Cerveris: I’ve been a fan of documentaries in general for a long time. Real life is almost always more amazing than fiction. And I don’t mean Reality Television, which is about as manipulated and false a kind of storytelling as there is. In documentaries, the discipline required to let subjects reveal themselves and to give form to a story that is not a fiction has always impressed me. And the tension between the filmaker struggling to maintain objectivity and the subjects’ need to tell their own stories is always fascinating.

And then you add music.

I love music documentaries, and there have been some great ones in the last few years. One of the most moving I’ve ever seen was Tom Berninger’s Mistaken For Strangers about his brother Matt’s band the National. It captures the essence of brothers and bands and the notion of fame and family and public versus private success and failure and the quest for what matters with such astonishing clarity and kindness. It’s a marvel. I saw it on a plane and wept unashamedly at the end.
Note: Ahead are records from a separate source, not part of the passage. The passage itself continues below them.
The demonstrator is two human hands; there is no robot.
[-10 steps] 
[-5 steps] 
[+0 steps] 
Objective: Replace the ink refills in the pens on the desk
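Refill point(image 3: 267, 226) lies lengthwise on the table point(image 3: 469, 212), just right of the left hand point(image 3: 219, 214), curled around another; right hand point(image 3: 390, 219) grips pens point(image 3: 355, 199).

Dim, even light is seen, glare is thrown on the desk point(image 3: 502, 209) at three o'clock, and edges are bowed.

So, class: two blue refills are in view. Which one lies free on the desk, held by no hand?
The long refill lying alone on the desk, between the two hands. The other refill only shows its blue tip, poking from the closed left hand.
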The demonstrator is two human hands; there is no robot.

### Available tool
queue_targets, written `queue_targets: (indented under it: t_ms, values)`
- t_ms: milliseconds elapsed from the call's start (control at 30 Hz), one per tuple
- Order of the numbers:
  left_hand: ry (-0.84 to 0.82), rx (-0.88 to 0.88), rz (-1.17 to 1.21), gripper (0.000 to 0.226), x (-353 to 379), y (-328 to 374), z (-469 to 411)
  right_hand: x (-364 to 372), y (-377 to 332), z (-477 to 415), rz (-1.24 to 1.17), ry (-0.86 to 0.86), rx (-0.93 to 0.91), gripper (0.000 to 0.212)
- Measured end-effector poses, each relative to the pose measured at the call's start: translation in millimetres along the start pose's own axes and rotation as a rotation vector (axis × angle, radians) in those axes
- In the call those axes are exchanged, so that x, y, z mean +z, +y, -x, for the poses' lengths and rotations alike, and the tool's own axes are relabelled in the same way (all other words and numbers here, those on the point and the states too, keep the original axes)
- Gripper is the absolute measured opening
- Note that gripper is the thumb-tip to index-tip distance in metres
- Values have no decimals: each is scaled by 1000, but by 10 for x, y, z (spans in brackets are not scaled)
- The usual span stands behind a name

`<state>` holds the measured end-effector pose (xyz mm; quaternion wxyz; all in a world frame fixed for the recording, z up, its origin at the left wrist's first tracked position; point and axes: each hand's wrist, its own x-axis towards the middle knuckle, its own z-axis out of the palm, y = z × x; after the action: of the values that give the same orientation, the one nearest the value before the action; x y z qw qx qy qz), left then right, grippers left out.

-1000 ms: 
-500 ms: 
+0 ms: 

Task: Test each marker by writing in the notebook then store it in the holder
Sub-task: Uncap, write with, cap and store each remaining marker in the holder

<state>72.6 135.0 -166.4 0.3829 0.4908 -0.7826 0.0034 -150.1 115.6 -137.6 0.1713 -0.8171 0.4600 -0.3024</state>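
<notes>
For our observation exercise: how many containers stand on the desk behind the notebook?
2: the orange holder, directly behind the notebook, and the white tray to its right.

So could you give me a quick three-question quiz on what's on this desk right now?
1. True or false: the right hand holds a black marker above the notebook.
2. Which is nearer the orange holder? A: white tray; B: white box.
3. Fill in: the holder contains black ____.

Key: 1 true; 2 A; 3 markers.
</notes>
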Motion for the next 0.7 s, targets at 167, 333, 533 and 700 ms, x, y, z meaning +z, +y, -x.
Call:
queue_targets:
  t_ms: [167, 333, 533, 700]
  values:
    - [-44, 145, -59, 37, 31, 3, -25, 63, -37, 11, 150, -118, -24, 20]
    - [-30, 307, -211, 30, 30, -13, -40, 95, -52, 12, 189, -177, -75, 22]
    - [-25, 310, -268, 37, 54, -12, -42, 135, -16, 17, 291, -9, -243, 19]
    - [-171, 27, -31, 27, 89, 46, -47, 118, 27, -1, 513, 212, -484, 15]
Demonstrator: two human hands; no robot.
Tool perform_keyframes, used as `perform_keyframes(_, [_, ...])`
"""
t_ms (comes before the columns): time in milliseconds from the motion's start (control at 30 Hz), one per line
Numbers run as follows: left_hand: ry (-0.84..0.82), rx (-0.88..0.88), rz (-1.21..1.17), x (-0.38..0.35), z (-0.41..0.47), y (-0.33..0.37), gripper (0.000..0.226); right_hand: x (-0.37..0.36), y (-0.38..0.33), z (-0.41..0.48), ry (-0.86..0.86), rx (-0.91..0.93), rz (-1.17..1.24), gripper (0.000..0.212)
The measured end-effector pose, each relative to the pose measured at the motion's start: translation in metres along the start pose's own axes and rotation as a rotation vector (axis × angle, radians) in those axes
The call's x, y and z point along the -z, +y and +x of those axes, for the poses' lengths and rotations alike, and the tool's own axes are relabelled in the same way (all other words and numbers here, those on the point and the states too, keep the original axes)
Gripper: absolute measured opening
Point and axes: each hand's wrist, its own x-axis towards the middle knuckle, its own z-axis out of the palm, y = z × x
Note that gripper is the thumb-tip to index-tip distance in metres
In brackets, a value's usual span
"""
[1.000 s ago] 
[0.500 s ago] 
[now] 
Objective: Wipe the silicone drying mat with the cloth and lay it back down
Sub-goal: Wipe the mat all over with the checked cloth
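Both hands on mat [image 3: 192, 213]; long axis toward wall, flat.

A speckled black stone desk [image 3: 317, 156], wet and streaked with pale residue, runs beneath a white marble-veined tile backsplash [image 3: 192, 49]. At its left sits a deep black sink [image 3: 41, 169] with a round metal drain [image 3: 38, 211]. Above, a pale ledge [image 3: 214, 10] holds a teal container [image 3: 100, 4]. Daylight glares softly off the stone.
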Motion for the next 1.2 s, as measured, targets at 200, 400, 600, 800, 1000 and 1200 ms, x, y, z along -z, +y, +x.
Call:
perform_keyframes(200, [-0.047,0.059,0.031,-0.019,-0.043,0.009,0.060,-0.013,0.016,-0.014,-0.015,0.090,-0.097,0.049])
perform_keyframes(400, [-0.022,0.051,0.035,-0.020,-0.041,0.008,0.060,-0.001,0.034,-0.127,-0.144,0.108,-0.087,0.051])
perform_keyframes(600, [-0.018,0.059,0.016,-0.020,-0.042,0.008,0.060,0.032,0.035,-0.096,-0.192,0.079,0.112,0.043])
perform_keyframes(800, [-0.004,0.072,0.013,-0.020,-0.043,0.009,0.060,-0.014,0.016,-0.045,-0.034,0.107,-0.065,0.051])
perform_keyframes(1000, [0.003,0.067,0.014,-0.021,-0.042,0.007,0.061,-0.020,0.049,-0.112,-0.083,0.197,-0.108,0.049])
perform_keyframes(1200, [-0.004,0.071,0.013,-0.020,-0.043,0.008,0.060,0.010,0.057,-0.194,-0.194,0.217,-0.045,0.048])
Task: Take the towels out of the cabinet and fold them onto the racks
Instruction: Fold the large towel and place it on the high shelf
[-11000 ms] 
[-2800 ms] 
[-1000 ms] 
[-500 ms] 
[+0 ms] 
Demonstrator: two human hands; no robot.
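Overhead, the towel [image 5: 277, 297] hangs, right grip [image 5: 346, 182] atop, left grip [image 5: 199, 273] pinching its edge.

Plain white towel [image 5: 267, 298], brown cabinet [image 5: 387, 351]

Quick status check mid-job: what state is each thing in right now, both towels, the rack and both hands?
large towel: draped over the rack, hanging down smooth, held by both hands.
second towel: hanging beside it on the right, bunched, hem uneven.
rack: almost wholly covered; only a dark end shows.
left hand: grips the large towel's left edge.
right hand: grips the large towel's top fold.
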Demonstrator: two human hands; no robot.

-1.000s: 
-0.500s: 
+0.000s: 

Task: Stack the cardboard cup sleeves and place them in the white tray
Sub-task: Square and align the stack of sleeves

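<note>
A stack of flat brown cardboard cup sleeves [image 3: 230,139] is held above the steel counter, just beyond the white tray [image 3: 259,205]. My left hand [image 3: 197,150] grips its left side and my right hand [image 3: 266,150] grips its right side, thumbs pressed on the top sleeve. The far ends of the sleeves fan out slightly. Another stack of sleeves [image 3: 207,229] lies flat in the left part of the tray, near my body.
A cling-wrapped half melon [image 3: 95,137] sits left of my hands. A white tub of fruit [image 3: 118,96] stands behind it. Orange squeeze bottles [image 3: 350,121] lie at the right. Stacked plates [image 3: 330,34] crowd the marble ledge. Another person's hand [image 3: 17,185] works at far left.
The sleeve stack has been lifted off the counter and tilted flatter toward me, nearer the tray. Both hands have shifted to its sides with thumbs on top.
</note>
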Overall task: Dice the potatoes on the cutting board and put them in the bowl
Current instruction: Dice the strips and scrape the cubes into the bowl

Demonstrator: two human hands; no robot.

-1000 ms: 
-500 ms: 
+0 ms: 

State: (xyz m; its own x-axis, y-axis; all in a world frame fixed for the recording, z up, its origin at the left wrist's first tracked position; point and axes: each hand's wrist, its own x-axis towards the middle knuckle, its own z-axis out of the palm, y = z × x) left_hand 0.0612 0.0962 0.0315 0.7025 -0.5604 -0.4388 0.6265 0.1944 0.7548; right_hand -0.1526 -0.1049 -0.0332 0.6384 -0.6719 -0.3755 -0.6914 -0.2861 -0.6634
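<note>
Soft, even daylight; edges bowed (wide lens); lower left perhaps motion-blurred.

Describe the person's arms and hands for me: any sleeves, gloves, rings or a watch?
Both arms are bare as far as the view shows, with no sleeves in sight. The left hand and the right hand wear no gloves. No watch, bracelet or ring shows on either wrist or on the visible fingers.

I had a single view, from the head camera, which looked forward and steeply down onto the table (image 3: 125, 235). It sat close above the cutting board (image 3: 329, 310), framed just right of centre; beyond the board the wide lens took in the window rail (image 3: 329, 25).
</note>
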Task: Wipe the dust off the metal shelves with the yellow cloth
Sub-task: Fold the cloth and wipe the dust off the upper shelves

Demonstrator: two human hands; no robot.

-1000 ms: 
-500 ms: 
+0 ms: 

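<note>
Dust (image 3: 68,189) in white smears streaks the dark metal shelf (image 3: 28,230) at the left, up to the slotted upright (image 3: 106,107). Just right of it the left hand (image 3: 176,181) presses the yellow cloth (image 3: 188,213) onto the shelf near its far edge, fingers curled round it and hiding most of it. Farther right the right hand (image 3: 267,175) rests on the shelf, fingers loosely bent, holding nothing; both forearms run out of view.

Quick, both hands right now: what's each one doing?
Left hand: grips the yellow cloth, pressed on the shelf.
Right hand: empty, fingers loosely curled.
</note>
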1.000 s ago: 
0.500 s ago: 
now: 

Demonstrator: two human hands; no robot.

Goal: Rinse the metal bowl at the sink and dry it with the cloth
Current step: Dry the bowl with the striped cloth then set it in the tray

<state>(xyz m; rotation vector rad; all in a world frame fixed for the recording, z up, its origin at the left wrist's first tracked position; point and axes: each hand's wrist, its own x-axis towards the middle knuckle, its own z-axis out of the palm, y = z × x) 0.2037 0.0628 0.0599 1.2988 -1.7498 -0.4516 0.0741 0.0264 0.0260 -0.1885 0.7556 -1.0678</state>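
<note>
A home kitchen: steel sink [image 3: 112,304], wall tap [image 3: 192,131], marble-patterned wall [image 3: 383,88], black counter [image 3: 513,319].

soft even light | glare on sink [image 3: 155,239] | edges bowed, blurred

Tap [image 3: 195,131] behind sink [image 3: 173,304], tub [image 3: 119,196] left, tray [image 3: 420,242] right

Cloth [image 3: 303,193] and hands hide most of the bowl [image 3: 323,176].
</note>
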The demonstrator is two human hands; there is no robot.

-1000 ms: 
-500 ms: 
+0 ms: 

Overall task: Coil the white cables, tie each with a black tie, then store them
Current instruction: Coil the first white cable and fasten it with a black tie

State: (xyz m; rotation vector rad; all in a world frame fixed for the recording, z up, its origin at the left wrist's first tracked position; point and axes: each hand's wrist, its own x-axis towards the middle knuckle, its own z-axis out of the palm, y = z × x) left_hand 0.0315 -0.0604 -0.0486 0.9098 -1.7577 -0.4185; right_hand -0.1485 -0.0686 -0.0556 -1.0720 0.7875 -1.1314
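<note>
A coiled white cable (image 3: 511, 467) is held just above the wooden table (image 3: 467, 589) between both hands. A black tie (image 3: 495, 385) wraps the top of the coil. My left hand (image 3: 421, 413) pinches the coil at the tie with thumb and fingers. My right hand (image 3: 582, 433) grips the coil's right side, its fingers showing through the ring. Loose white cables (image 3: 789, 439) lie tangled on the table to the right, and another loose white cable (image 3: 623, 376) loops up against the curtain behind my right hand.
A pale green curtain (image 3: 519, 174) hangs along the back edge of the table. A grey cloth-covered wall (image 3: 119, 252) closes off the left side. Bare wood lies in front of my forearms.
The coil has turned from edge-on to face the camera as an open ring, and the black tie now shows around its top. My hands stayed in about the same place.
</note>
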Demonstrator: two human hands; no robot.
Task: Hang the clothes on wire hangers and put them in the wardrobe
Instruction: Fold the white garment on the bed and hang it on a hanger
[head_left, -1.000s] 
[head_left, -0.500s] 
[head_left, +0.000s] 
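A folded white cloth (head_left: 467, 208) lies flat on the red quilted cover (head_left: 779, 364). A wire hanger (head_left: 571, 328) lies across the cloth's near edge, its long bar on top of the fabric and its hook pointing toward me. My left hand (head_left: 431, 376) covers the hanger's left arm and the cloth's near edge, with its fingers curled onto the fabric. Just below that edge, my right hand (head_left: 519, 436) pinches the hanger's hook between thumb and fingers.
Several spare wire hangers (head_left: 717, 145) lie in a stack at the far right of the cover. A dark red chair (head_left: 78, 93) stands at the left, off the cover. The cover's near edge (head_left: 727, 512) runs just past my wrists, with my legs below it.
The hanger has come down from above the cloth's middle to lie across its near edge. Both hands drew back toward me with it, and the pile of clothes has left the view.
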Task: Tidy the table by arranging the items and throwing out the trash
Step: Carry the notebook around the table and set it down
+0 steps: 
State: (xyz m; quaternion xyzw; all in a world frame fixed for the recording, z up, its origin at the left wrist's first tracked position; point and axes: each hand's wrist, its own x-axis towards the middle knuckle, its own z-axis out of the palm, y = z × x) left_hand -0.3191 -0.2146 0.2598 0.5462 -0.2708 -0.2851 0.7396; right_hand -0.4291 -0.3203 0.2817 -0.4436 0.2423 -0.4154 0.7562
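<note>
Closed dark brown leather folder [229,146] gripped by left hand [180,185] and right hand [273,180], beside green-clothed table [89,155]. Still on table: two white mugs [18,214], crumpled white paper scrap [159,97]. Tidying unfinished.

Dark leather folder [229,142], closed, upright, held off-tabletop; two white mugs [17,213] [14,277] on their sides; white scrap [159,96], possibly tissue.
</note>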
Other music docs are favorites because of the subject—like HBO’s Mavis! film of the glorious Mavis Staples. The Muscle Shoals movie and the Big Star doc Nothing Can Hurt Me are both fascinating, not just for the incredible music that came out of Fame and Ardent Studios, but for the portrait of music scenes deeply rooted in a sense of place and time that each film captures, and the ripples that we still feel when we hear the music made there.

And then there are the films that put a camera in the midst of the chaos and everyday catastrophes of being in a band. Not just the megastars like Mettallica’s Spinal-Tap-for-real Some Kind Of Monster or the battle of the indie bands Dig! but the beautifully shambolic Guided by Voices’ Watch Me Jumpstart (every bit as DIY and endearingly rocking as the band itself) or Drive By Truckers’ tumultuous story of near collapse and survival in The Secret To A Happy Ending. For girlfriends who need to understand the tedious beauty of being in a band or trying to make a record (i.e. why they shouldn’t just dump you—or maybe why they should), there’s no simpler explanation than to sit them down and show them perpetual journeymen heroes Lucero’s Dreaming In America or Wilco’s indie rags-to-riches I Am Trying To Break Your Heart.

But my favorite of all might just be the elegiac Be Here To Love Me about Townes Van Zandt. Beautiful, broken and far too brief.